Júlia Feitoza, Júlia do Acre
A chegada na casa da Júlia Feitoza tem capivaras no meio da rua e, no portão, uma seringueira soltando sementes. Localizado em uma área já bastante urbanizada, o terreno mantém uma aparência de sítio.
Por Marcos Jorge Dias
Mangueira, bananeiras, acerola, pitanga, carambola, tangerina, romã, goiaba, jabuticaba, coco, cacau, uva, biribá, uva, araçá e amora são algumas das frutíferas que rodeiam a moradia.
Aposentada, Júlia não para de inventar coisas para fazer. Faz bolos, cocadas, biscoitos de castanha, bombons, salame de cupuaçu e geleias. Às vezes para vender, mas quase sempre pelo puro prazer em presentear os muitos amigos e amigas que tem no Acre, pelo Brasil e no mundo.
Quando saiu do seringal Bom Destino (onde nasceu) e veio para Rio Branco, capital do Acre, Júlia não deixou a floresta. Ela trouxe a floresta dentro de si. E, à medida que foi se constituindo mulher urbana não permitiu que esse processo a distanciasse de suas raízes.

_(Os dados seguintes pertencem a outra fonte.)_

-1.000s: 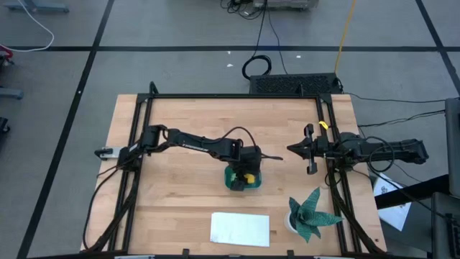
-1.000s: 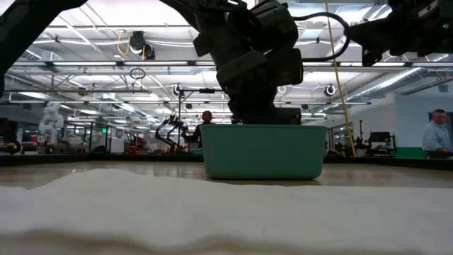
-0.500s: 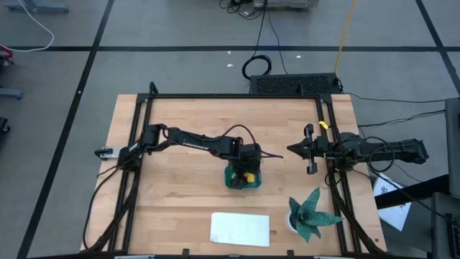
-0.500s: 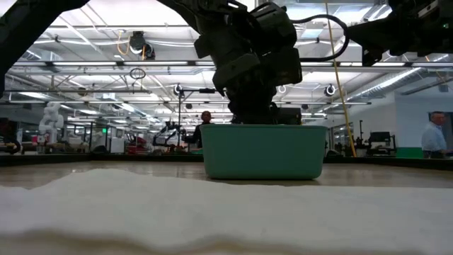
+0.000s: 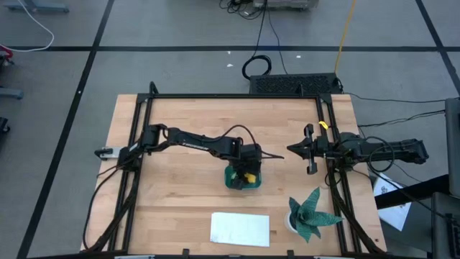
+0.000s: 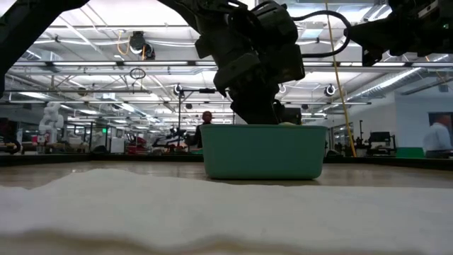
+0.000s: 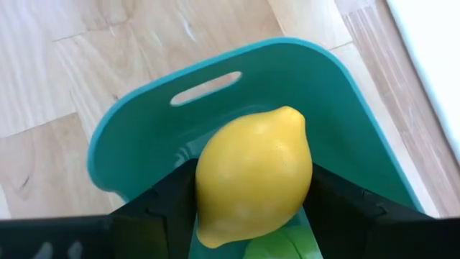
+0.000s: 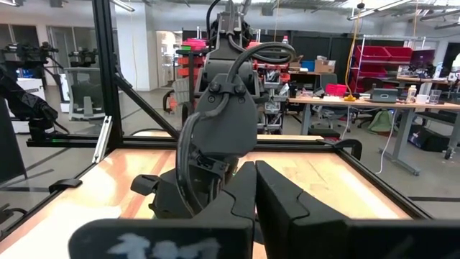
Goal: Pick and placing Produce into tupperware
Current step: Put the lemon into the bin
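Left gripper down over tupperware — fingers clamped on lemon. Right gripper aloft right of tupperware — fingers together.

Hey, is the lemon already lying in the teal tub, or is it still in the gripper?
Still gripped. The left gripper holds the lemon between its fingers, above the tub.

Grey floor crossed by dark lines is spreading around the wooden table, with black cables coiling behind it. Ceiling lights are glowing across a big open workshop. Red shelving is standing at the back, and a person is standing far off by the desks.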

Quando chegou à cidade, aos 10 anos de idade, sem saber ler nem escrever, foi matriculada na escola Darcy Vargas, (que existe até hoje nas proximidades do local onde mora). Mal tinha aprendido as primeiras letras, foi levada para o Rio de Janeiro na condição de “quase da família”, onde ficou por dez anos.
Mas, mesmo na condição de empregada doméstica, não parou de estudar, e foi na cidade maravilhosa que deu os primeiros passos na militância que viria se consolidar no Acre anos depois.
Quando retornou a Rio Branco se engajou nas Comunidades Eclesiais de Base; fez novos amigos com os quais criou uma célula clandestina do “PRC”; fez teatro; entrou para o curso de História na Universidade Federal do Acre.
Militou ativamente no movimento estudantil; caminhou com Chico Mendes nos varadouros das matas de Xapuri e do Alto Acre; junto com o Abrahim Farhat (o Lhé), organizou as primeiras reuniões para a organização do Partido dos Trabalhadores no Acre e acompanhou o Lula na “Caravana da Cidadania” até a cidade de Assis Brasil, na tríplice fronteira do Brasil com a Bolívia e o Peru.
Em um dia em que estava “quase para morrer de dor de dente” foi fazer o concurso do Ministério da Saúde. Aprovada e servidora pública federal, organizou o Sindicato da categoria, do qual foi presidente por dois mandatos; participou da criação e fundação da CUT/Acre.
Com um livro “embaixo do braço” coletou assinaturas para a criação do Partido dos Trabalhadores, no Acre; arrecadou recursos para a permanência dos seringueiros liderados por Chico nos empates, ganhou pessoas para a causa da defesa da Amazônia.
Junto com Raimunda Bezerra, Gomercindo Rodrigues, Lhé, o apoio do bispo Dom Moacyr e outras entidades do movimento social, organizou o Comitê Chico Mendes, que foi essencial para o julgamento dos assassinos do companheiro; foi presidente do Centro dos Trabalhadores da Amazônia – CTA, organização não governamental que foi referência nacional e que serviu de escola para muitos profissionais que hoje atuam no movimento ambientalista.
Júlia é uma mulher que não consegue ficar parada. Atualmente faz parte do Comitê e da Coordenação do Memorial Chico Mendes; é militante do Movimento Negro Unificado – MNU – e do Centro de Defesa de Direitos Humanos e Educação Popular do Acre – CDDHEP/Acre.
Filha de Oxóssi, sua relação com a natureza e com a abundância de alimentos que a floresta oferece são impressionantes. Quem chega em sua casa sempre é recebido com algum suco ou quitute preparado por ela. Enquanto conversamos, descasca os buritis que coletou no quintal para fazer vinho.
Em sua trajetória de vida não faltam histórias de superação, resistência, lutas, vitórias, algumas decepções, mas também de muito companheirismo. É comum em Rio Branco chegarem pessoas de vários lugares procurando pela “Júlia, do Acre”.
Marcos Jorge Dias – Escritor e poeta acreano. Membro do Conselho Editorial da Revista Xapuri.